A backhanded nickname, it has become a term of Newfoundland pride and culture.
Matt Hagerty
Kicker
The term bayman has meant many things to many people over the years. It describes where you’re from, but more importantly who you are.
Rick Dunne lives in Renews on the Southern Shore, the place he grew up in. For him, being a bayman is his culture and a way of life.
“A bayman is a jack of all trades,” said Dunne. “He’s a mechanic, a carpenter, a plumber, an electrician. We can do it all.”
That came out of necessity, says Dunne. When they were children, they didn’t have the same resources as someone in St. John’s. If a problem needed to be fixed, they had to do it themselves.
“I started fishing and working when I was eleven,” said Dunne. “Everything I learned, I learned from my father.”
Cathy Lynch also lives in Renews. She says bayman would come together and help each other, which is a huge part of being a bayman.
“We are more relaxed, more fun-loving,” said Lynch. “There’s always a crowd here, everyone’s welcome. That’s what it is to be a bayman.”
Part of the reason for that, Lynch says, are smaller populations in rural areas. Lynch lived in St. John’s for a year and says there were many people she didn’t know, which made her lose her level of comfort.
“I lived on a street and there were lots of kids there, but you knew nobody,” said Lynch. “My kid knew a couple of kids from school. Other than that, I didn’t know anybody on the street and I lived there for 12 months.”
Many of these descriptions overlap when you ask for people’s definition of a bayman. Another aspect is geography. Many would consider a bayman someone who lives around the bay. The opposite would be a townie, which is someone who lives in or around St. John’s or another major city centre.

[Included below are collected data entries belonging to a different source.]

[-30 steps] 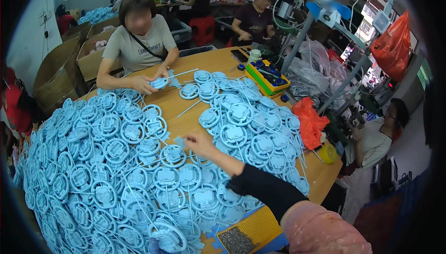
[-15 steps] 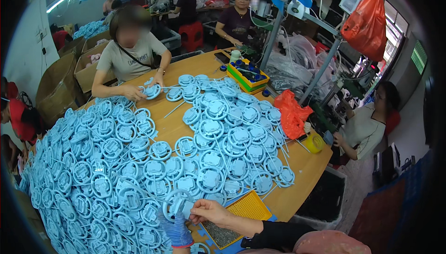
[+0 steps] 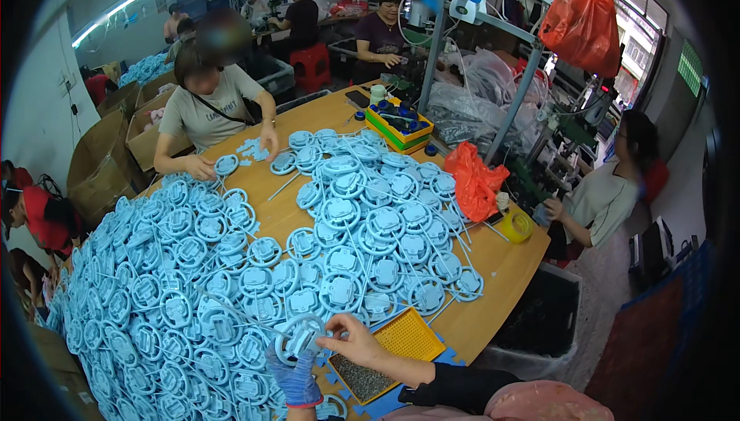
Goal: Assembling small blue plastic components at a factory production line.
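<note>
My left hand (image 3: 293, 375), in a blue work glove, and my bare right hand (image 3: 358, 344) together hold one light-blue round plastic ring part (image 3: 297, 338) at the near edge of the table. The right fingers pinch its centre piece. A large heap of the same blue ring parts (image 3: 231, 267) covers most of the wooden table (image 3: 501, 267) just beyond my hands. A yellow tray (image 3: 389, 348) with small dark pieces lies directly under my right wrist.
Across the table a person in a grey shirt (image 3: 212, 109) handles a blue part. A yellow-green box of small parts (image 3: 397, 124), an orange bag (image 3: 474, 182) and a yellow tape roll (image 3: 516, 224) sit at the right. Another seated person (image 3: 609, 190) is on the right; cardboard boxes (image 3: 100, 159) stand left.
My right hand pulled back from the middle of the heap to the near edge with a ring part. My gloved left hand has joined it on the part.
</note>
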`<action>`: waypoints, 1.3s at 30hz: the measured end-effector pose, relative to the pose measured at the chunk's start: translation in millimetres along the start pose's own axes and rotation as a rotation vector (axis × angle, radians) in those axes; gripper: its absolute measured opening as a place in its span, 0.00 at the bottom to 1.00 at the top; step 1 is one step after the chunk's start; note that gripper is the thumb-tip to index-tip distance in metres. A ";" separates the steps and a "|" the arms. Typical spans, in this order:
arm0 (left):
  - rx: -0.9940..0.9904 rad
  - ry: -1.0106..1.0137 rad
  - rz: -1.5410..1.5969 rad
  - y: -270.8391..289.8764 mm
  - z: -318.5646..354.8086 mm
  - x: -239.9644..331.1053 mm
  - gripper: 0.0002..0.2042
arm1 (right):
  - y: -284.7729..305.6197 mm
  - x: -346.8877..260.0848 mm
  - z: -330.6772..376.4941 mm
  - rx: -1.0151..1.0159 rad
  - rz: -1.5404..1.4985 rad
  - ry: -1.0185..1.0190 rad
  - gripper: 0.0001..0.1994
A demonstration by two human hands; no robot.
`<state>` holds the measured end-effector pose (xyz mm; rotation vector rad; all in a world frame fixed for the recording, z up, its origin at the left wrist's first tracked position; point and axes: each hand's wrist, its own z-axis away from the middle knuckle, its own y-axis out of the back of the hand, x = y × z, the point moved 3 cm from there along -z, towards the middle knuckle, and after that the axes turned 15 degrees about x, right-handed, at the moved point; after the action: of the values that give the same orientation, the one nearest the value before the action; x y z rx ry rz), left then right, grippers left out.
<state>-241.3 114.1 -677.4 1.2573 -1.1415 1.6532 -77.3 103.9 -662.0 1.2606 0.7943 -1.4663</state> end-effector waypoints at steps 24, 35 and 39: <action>-0.355 -0.021 -0.225 -40.4 43.5 21.0 0.35 | 42.5 33.7 32.3 -0.111 -0.463 -0.435 0.21; -0.435 0.242 -0.082 -49.0 19.5 -8.2 0.24 | 63.5 10.8 22.3 -0.112 -0.420 -0.320 0.24; -0.523 0.211 -0.167 -56.5 28.4 5.9 0.25 | 74.5 19.3 19.3 -0.195 -0.458 -0.292 0.21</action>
<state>-181.9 105.5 -656.7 0.7998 -1.1986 1.2213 -11.4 60.0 -666.7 0.7205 1.0403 -1.8332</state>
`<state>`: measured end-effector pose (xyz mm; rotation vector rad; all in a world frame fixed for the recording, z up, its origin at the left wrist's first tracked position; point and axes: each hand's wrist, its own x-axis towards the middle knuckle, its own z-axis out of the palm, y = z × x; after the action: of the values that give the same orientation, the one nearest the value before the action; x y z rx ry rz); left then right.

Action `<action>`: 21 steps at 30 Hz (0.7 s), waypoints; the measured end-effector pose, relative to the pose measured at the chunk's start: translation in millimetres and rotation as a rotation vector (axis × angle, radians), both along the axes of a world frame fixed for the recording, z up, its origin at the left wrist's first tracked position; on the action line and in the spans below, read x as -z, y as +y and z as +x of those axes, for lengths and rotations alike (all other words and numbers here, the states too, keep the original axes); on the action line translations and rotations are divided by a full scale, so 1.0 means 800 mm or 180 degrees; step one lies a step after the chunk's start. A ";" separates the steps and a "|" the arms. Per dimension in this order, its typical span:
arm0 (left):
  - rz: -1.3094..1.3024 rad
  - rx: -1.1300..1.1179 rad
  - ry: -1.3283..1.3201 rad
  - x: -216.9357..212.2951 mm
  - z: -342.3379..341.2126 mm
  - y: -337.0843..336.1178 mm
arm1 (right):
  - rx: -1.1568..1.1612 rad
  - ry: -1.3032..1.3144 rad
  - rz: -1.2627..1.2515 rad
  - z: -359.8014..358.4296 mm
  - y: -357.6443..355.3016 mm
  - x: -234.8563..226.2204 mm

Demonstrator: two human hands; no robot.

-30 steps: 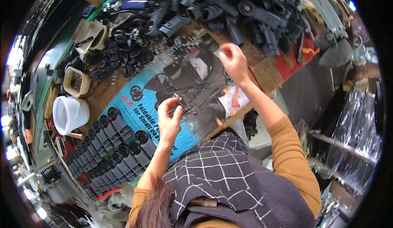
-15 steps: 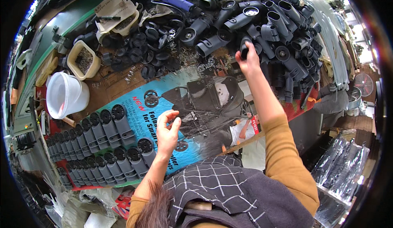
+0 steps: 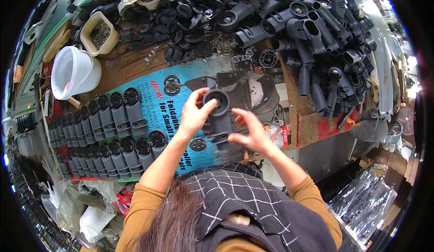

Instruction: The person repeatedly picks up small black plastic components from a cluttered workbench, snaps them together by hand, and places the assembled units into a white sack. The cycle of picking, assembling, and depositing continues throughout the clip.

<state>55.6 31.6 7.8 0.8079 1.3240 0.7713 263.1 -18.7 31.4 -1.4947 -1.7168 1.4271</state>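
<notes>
A dark grey plastic tube fitting (image 3: 221,124) with a round socket at its far end is held over the printed cardboard sheet (image 3: 156,109). My left hand (image 3: 195,112) grips it by the round end, thumb pressed into the socket. Beside its lower end, my right hand (image 3: 251,131) has its fingers spread apart, with the thumb close to the part; whether the thumb touches it I cannot tell. To the left, similar fittings with black round caps (image 3: 131,97) stand in two rows. A large pile of loose fittings (image 3: 312,30) lies at the far right.
Black round caps (image 3: 183,21) lie heaped at the back, near scattered small metal rings and springs (image 3: 226,44). A cream tub (image 3: 100,35) of small parts and a white bucket (image 3: 74,73) stand at the far left. Plastic-wrapped bundles (image 3: 364,202) sit at the lower right.
My right hand has come back from the pile at the far right to the middle. One fitting now rests in my left hand, which was empty before.
</notes>
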 end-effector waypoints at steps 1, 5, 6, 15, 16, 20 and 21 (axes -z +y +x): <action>-0.0129 0.0039 -0.0014 0.003 -0.011 -0.008 | -0.0027 -0.0374 0.0723 -0.007 0.026 0.007; -0.0009 0.0341 -0.0028 0.028 -0.019 -0.044 | 0.0069 -0.1009 0.2316 -0.059 0.151 0.055; 0.0400 0.0470 0.0299 0.034 -0.018 -0.052 | 0.0123 -0.1161 0.2451 -0.076 0.179 0.070; 0.0601 0.0880 0.1346 0.047 -0.018 -0.090 | 0.0064 -0.1154 0.2469 -0.090 0.242 0.083; 0.0548 0.0964 0.1392 0.045 -0.020 -0.086 | 0.0377 -0.0401 0.1637 -0.087 0.226 0.074; 0.0833 -0.0187 0.0529 0.030 -0.025 -0.054 | 0.1031 0.1814 -0.0840 -0.069 0.121 0.035; 0.0617 -0.0552 0.0177 0.025 -0.024 -0.047 | 0.1071 0.2000 -0.1016 -0.066 0.100 0.028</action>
<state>36.4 -5.8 -12.3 0.8802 1.3967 1.0330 210.2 61.6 9.0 -1.2142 -0.8535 1.7821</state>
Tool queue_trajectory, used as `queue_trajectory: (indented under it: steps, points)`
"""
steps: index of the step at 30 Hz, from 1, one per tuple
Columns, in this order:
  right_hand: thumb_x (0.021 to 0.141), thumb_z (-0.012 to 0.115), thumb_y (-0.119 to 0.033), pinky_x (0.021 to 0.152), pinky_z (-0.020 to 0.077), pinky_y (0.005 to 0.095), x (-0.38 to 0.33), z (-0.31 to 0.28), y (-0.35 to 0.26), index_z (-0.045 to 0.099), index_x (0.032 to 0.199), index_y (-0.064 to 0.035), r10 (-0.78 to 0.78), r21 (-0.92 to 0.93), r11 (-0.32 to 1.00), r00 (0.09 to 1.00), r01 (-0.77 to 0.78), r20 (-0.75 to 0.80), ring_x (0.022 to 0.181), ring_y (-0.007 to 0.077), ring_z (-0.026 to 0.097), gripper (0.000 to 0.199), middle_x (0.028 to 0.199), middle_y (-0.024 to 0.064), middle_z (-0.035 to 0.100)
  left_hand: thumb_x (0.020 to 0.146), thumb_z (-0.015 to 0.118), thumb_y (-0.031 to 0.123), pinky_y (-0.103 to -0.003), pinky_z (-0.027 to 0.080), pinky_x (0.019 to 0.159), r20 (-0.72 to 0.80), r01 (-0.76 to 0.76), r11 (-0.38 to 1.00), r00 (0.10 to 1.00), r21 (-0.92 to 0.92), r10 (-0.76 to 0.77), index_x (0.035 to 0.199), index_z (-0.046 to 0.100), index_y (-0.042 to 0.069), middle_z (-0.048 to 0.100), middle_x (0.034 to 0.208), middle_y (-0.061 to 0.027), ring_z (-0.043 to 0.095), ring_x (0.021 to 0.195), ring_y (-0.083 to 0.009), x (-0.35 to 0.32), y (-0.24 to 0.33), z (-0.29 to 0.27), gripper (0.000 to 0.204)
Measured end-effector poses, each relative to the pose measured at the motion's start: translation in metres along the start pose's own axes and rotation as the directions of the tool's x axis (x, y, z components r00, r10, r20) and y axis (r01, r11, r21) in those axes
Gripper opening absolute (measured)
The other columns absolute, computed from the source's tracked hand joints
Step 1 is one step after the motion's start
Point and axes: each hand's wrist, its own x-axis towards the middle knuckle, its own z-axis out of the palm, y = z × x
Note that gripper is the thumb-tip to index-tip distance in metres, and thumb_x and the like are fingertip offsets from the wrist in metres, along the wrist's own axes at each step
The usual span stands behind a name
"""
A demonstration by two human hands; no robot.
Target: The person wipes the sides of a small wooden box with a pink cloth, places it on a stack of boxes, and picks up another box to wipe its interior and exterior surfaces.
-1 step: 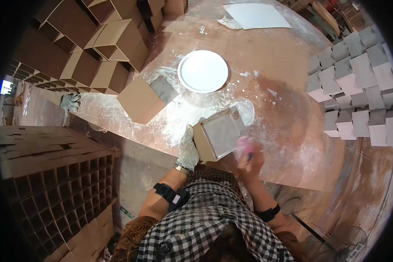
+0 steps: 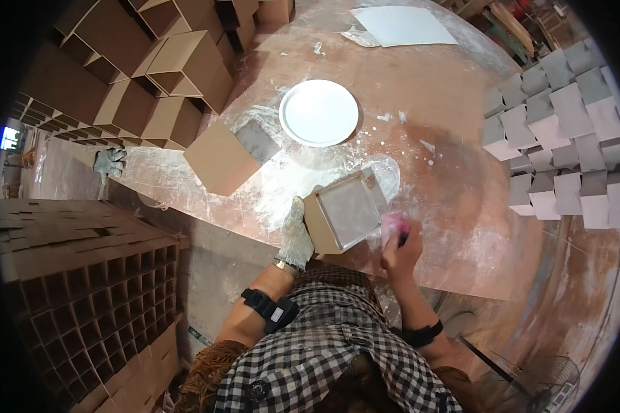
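Observation:
A brown cardboard box (image 2: 351, 212) is tilted near the table edge in front of me, its greyish inner panel facing up. My left hand (image 2: 297, 236), in a pale knitted work glove, is closed against the left side of this box. Just off the box's right side is my right hand (image 2: 403, 256), bare and closed around a small pink tool (image 2: 395, 226) with a dark part. Blur hides the tool's exact kind. A round white tray (image 2: 319, 113) with powder about it lies beyond the box.
Another cardboard box (image 2: 220, 158) rests to the left. Stacked brown boxes (image 2: 186, 62) rise behind it, and a grid of cardboard cells (image 2: 96, 303) stands at lower left. Grey-white boxes (image 2: 565, 131) are stacked at right. A white sheet (image 2: 406, 26) and a grey glove (image 2: 109, 162) lie farther out.
My right hand has shifted slightly to the right with the pink tool, away from the box's side. The left hand and the box stay in place.

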Motion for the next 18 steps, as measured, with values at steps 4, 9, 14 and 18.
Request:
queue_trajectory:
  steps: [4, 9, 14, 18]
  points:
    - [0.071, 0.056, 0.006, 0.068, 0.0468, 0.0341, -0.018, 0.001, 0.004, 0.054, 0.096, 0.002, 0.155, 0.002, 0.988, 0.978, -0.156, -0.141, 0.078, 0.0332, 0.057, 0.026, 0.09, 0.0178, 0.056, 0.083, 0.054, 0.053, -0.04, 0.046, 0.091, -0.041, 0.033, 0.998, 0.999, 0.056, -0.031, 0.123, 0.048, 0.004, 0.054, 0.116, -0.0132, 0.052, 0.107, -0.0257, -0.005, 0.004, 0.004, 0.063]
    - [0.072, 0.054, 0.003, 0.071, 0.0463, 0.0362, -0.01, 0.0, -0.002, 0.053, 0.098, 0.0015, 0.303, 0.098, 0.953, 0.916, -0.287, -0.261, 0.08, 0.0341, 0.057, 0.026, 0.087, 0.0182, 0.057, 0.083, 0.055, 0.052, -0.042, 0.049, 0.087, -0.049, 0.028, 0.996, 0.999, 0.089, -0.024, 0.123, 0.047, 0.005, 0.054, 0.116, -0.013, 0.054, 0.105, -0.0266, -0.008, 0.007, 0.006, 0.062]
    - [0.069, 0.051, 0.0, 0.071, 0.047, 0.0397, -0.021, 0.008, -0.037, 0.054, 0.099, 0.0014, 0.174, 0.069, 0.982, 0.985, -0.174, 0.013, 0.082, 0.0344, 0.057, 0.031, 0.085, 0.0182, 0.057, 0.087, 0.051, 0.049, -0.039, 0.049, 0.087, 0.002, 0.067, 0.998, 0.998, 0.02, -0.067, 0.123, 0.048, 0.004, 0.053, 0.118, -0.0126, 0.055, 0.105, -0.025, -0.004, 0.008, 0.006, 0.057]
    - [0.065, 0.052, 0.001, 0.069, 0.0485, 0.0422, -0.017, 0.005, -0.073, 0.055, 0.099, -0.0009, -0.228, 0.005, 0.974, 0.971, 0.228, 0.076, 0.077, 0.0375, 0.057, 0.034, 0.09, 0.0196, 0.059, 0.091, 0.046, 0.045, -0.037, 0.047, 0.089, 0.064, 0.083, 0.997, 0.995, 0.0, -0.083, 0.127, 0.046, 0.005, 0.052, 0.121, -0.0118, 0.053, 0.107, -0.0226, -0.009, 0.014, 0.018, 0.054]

“A bayman is a jack of all trades. He’s a mechanic, a carpenter, a plumber, an electrician. We can do it all.”
This part of the definition has been up for debate for a while. Growing populations in suburban areas close to St. John’s like Conception Bay South and the Goulds have made the distinction between townies and bayman tough.
Darcy O’Brien grew up in CBS and experienced this grey area first-hand. He says he wouldn’t identify as either a bayman nor a townie, but more as a “mishmash of the two.”
“Yeah, you could say (the term) bayman could be negative,” said O’Brien. “Some may say that stereotypical bayman aren’t as smart or you can’t understand a bayman. But a bayman could be just as smart as anyone.”
Dunne knows the negatives that are associated with the phrase, but simply brushes them off. The skills he learned growing up he says, in some ways are more important than what he learned in school because they help him in everyday life.
“There isn’t a thing in this house I haven’t touched,” said Dunne. “The plumbing, the roof. I did it all.”
These skills are getting harder to find in people says Dunne, since you can just hire somebody to do repairs for you in most places.
“I wouldn’t really react (negatively) to someone calling me a bayman, but I would react to someone calling me a townie ’cause I’m not from St. John’s, I’m from CBS.”
O’Brien may think he is a combination of bayman and townie, but if you try and peg him as one or the other, he leans a certain way.
“I wouldn’t really react (negatively) to someone calling me a bayman, but I would react to someone calling me a townie ’cause I’m not from St. John’s, I’m from CBS,” said O’Brien. “By being a bayman you embrace the Newfoundland culture more, whereas being a townie you are a bit more modernized or more proper. By being a bayman you have more of those old traditional Newfoundland values.”
For O’Brien, the term defines a way of life that is slowly fading away as populations shift and Newfoundland’s culture creeps towards the future.
Dunne thinks these changes are necessary, but hopes parts of Newfoundland’s heritage isn’t lost in the process.
“For me, being a bayman isn’t where you are from,” said Dunne. “It’s how you were raised.”